DNA agarose gel electrophoresis for antioxidant analysis: Development of a quantitative approach for phenolic extracts

•Both H2O2 and H2O2/FeCl3 are effective DNA degradation systems.•Ascorbic acid had both antioxidant and prooxidant effects.•Gallic acid prevented DNA oxidation and had no prooxidant effect.•The extract effectively prevented DNA oxidation and had no prooxidant effect.
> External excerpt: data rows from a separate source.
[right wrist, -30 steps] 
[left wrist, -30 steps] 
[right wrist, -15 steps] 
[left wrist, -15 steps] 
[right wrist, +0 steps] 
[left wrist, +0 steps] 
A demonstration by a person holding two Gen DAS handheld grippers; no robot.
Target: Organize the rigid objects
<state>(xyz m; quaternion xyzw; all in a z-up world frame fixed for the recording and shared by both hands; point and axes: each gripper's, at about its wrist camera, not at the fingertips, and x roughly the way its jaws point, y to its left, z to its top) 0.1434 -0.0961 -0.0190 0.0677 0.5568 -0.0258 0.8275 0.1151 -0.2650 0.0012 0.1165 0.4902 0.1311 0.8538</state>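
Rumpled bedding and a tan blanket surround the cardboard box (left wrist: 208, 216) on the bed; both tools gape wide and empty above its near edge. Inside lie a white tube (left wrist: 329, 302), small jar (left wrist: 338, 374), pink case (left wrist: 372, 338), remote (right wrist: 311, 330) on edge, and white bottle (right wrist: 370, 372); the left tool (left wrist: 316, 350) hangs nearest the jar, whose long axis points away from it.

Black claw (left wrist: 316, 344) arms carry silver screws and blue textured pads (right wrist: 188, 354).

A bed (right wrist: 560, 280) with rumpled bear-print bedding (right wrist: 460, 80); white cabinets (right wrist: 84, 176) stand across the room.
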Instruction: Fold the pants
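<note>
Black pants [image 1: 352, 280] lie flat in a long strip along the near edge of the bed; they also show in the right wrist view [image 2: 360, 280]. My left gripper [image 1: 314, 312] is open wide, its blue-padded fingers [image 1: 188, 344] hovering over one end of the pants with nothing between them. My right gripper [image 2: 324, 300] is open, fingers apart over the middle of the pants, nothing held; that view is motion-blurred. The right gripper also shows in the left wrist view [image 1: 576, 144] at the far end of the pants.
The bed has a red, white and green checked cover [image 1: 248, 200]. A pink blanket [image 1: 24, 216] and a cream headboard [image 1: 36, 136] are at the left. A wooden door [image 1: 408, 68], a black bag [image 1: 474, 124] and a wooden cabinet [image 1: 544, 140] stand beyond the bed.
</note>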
Most of the fast in vitro assays proposed to determine the antioxidant capacity of a compound/extract lack either biological context or employ complex protocols. Therefore, the present work proposes the improvement of an agarose gel DNA electrophoresis in order to allow for a quantitative estimation of the antioxidant capacity of pure phenolic compounds as well as of a phenolic rich extract, while also considering their possible pro-oxidant effects. The result obtained demonstrated that the proposed method allowed for the evaluation of the protection of DNA oxidation [in the presence of hydrogen peroxide (H2O2) and an H2O2/iron (III) chloride (FeCl3) systems] as well as for the observation of pro-oxidant activities, with the measurements registering interclass correlation coefficients above 0.9. Moreover, this method allowed for the characterization of the antioxidant capacity of a blueberry extract while demonstrating that it had no perceived pro-oxidant effect.